### EXERCISE AIM
Wherever "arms" appears in a line of the listing, report that line.

### INFORMATION SUPPLIED
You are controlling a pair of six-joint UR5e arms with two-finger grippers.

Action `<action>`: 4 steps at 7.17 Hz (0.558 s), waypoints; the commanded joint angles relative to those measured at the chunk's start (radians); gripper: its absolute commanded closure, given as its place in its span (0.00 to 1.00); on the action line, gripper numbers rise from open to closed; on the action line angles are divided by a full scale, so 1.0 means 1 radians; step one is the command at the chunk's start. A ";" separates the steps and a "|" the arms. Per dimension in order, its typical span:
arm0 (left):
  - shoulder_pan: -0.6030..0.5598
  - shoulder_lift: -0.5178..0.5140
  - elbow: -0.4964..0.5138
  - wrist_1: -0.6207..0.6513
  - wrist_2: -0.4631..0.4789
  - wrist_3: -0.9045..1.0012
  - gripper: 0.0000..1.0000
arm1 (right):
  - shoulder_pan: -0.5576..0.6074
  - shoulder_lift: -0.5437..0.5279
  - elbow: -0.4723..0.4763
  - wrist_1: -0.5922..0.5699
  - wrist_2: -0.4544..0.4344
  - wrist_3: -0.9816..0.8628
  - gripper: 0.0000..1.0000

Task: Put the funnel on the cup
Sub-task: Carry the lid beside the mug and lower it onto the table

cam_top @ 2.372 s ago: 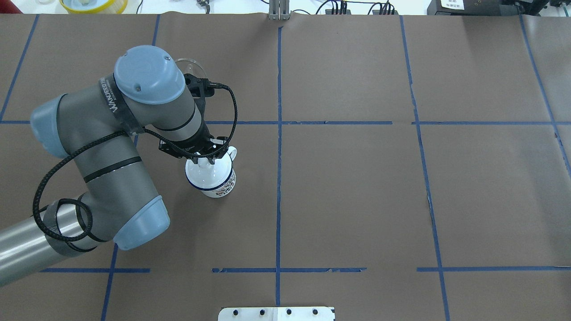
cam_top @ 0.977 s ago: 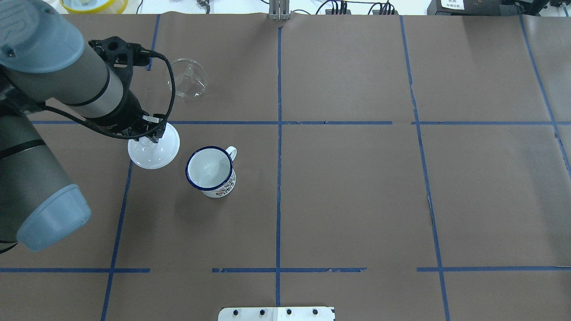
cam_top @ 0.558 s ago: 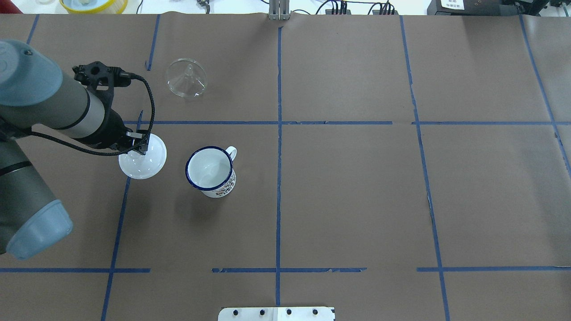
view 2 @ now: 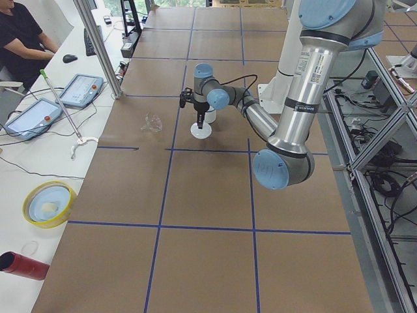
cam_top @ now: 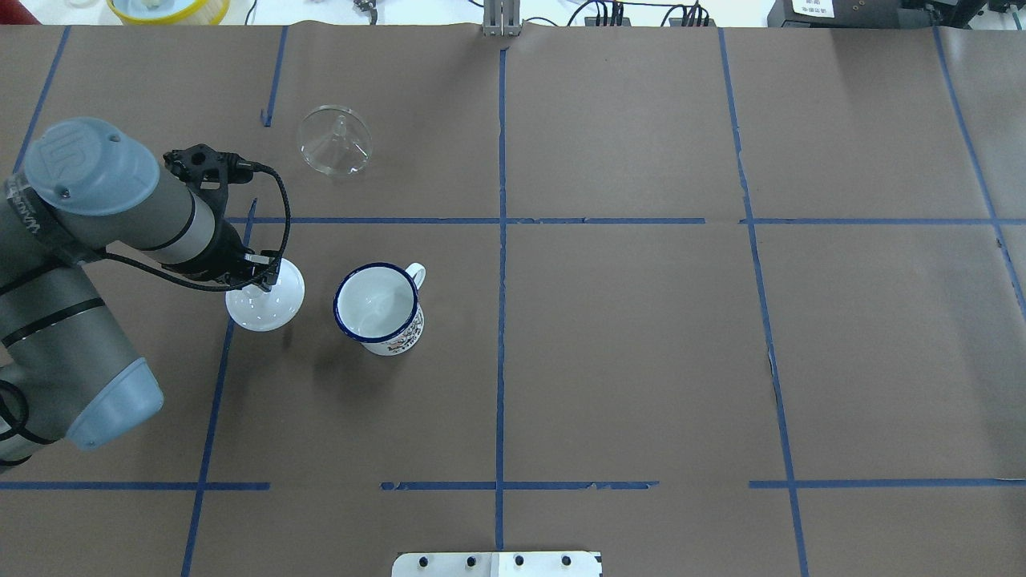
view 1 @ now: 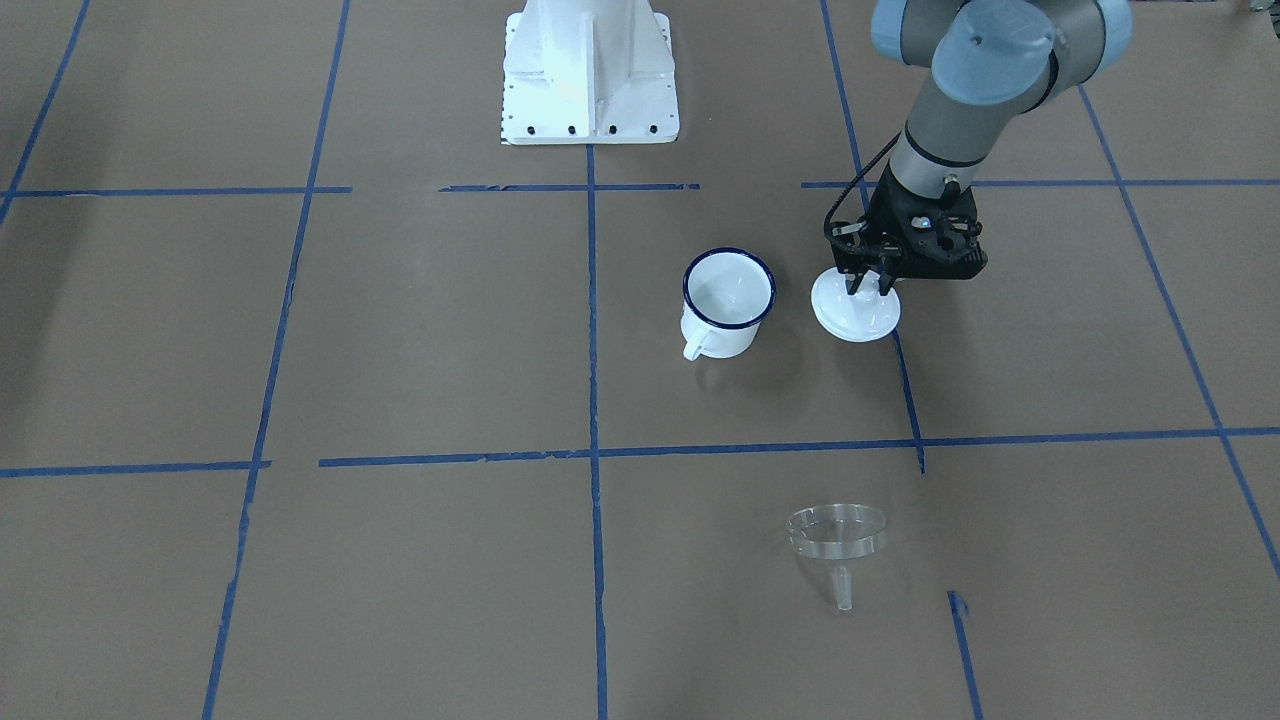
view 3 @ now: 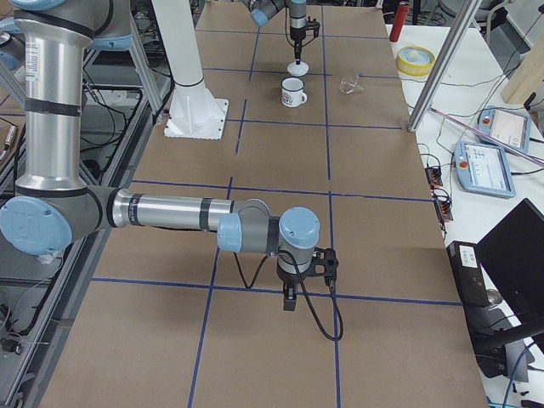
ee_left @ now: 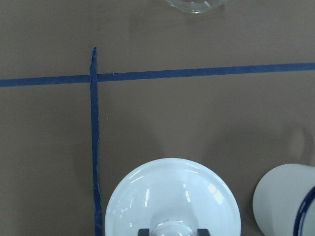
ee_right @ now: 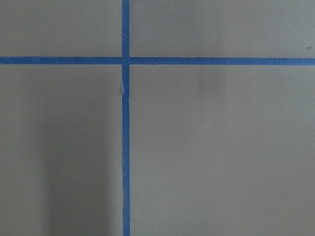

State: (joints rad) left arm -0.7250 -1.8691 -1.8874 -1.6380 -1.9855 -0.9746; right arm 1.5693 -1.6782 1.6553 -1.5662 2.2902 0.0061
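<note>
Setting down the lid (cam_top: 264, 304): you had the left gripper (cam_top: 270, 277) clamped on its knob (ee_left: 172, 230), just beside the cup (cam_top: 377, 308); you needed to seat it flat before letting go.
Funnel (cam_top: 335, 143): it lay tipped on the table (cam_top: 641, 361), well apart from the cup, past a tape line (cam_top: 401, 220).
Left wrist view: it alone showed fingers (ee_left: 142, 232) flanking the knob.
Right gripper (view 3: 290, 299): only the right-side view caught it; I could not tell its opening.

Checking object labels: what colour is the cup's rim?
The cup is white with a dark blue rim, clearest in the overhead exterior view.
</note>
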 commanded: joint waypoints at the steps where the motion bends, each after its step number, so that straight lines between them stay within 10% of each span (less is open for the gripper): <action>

### SOLUTION TO THE PROBLEM
You are controlling a pair of six-joint UR5e arms with two-finger grippers.
Action `<action>`: 4 steps at 7.17 Hz (0.558 s), waypoints; the commanded joint angles relative to those measured at the chunk's start (radians); gripper: its absolute commanded closure, given as its place in its span (0.00 to 1.00); on the action line, gripper numbers rise from open to closed; on the action line angles are divided by a full scale, so 1.0 means 1 radians; step one is the command at the chunk's start. A ";" separates the steps and a "|" the arms. Per dimension in order, its typical span:

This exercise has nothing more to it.